In Kirensk there are over a thousand exiles forced to live on their earnings and the small stipend received from the government. There is little work to be had, and that little is rendered more uncertain by the fact that the police shift the exiles about, seldom allowing them to remain in one place for more than six months. Most of them are thus kept in a state of semi-starvation. The magazines, books, and picture post cards which Madame Breshkovsky received were used by her to extraordinary advantage. Of some periodicals that I had caused to be sent her she wrote: “They make a great parade in Siberia, going as far as Irkutsk and Yakutsk, and some of them find resting-place in the libraries and museums.” She taught English to the young “politicals” and reading and writing to the illiterate native Siberians. “You understand my situation,” she wrote: “an old mother who would serve every one of them. I aid, I grumble, I sustain, I hear confessions like a priest, I give counsel and admonition, but this is a drop in the ocean of misery.” And of herself again: “How happy I am; persecuted, banished, and yet beloved.”

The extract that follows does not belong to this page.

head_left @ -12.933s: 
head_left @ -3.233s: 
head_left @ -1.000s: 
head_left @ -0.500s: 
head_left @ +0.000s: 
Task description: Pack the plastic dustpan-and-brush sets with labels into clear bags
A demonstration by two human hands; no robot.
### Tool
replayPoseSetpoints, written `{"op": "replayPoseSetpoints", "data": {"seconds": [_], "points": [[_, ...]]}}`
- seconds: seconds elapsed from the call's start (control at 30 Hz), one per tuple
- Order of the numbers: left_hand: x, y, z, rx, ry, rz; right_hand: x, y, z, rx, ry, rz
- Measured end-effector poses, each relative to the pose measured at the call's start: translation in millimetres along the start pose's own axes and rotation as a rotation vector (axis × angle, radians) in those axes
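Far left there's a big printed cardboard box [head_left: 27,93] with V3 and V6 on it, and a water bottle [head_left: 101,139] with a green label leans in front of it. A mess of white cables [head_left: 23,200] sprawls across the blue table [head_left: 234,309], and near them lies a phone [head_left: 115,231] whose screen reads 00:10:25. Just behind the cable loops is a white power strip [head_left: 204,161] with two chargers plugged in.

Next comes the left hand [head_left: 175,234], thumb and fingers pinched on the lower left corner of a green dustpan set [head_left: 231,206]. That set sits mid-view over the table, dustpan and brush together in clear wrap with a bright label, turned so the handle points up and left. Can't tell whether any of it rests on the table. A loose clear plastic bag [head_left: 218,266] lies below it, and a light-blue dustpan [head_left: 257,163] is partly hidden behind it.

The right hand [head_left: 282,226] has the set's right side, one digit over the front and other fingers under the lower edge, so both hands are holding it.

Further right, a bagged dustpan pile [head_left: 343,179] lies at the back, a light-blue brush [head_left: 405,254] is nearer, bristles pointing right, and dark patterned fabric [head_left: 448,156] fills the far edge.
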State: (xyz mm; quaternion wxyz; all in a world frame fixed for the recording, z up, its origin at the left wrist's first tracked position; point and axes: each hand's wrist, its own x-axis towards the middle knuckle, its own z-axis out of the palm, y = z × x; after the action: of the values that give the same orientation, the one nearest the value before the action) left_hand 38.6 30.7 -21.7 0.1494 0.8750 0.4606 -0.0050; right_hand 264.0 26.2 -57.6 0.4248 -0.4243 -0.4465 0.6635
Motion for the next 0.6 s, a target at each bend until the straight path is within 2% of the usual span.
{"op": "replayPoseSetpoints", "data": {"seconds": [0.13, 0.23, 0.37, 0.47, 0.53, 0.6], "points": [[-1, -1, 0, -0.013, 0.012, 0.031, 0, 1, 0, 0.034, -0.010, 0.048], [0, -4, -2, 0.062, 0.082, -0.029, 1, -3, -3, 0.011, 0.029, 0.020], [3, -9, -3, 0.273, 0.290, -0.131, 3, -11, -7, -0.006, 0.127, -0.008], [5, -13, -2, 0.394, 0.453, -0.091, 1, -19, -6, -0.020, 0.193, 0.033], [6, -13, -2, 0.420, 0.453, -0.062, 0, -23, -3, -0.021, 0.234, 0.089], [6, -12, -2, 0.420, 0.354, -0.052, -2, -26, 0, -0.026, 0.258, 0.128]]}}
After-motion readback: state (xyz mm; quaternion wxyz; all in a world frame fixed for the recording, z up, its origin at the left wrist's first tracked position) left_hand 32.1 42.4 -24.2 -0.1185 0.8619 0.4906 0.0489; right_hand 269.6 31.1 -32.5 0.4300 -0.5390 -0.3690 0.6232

From the letters that have come to America and are shared by the circle of her friends here I select one, written in answer to a request that she send a message of her philosophy to the students of a women’s college who had asked me to tell the story of the Russian revolution as personified in her:

“October 20, 1913, Kirensk.

“Very dear and well-beloved Lillian:—

“Your letter, as well as the postal cards which you were good enough to send me, were received by me several days ago, and perhaps it is with the last mail that I send you this reply. Snow already covers the mountainous borders of the superb Lena, and frost will soon fill the waters with masses of ice, which will interrupt all communications for two or three weeks, leaving us isolated on our little island, entirely engulfed by cold, badly treated by the north wind. I hasten, therefore, to thank you for your indefatigable attention towards the old recluse who, habituated as she is to pass her days now and again imprisoned or exiled, rejoices, nevertheless, to find herself loved—to feel that the most noble hearts beat in unison with hers.

“It is strange! Every time that I am asked to speak about myself I am always confused and find nothing to say. It is very likely that if I paid more attention to the exterior circumstances of my life there would be enough to talk about that would fill more than a book. But ever since my childhood I have had the habit of creating a spiritual life, an interior world, which responded better to my spiritual taste. This imaginary world has had the upper hand over the real world in its details, over all that is transient.

“The aim of our existence, the perfecting of human nature, was always present to my vision, in my mind. The route, the direction that we ought to take in order to approach our ideal, was for me a problem, the solution of which absorbed the efforts of my entire life. I was implacable for myself, for my weaknesses, knowing that to serve a divine cause we must sincerely love the object of our devotion, that is to say, in this case, humanity.

“These meditations, and a vigorous imagination, which always carried me far beyond the present, permitting me to inhabit the most longed-for regions, combined to attract very little of my attention to daily circumstances.

“Without doubt, I have had suffering in my life, as I have had moments of joy, of happiness even. It is also true that the struggle with my failings, with the habits engrafted by a worldly education, have cost me more or less dearly. The misery of those near to me tore my heart to the extreme. In a word, life has passed in the same way as a bark thrown upon the mercy of a sea often stormy. But as the ideal was always there, present in my heart and in my mind, it guided me in my course, it absorbed me to such a degree that I did not feel in all their integrity the influences of passing events. The duty to serve the divine cause of humanity in its entirety, that of my people in particular, was the law of my life,—the supreme law, whose voice stilled my passions, my desires, in short, my weaknesses....

“Since I live in my thoughts more than by emotion, it is my thoughts that I have to confess more than the facts of my life. These facts, to tell the truth, are sufficiently confused in my memory, and often I would not be able to relate them in all their details. Also, in conversing with those who care to listen to me, I feel that I am monotonous, for it is always my ideas and my abstract observations that I want to communicate to my listeners. I have studied a great deal in order to understand even ever so little of the origin of the human soul, in order to understand more or less its complexity of to-day. There lies my only strength, so to speak, and I continue my study, knowing how complex my object of study is, and what an innumerable quantity of different combinations, of types, of low types, have been formed during the long history of the laboratory where is prepared the supreme fusion called the human soul.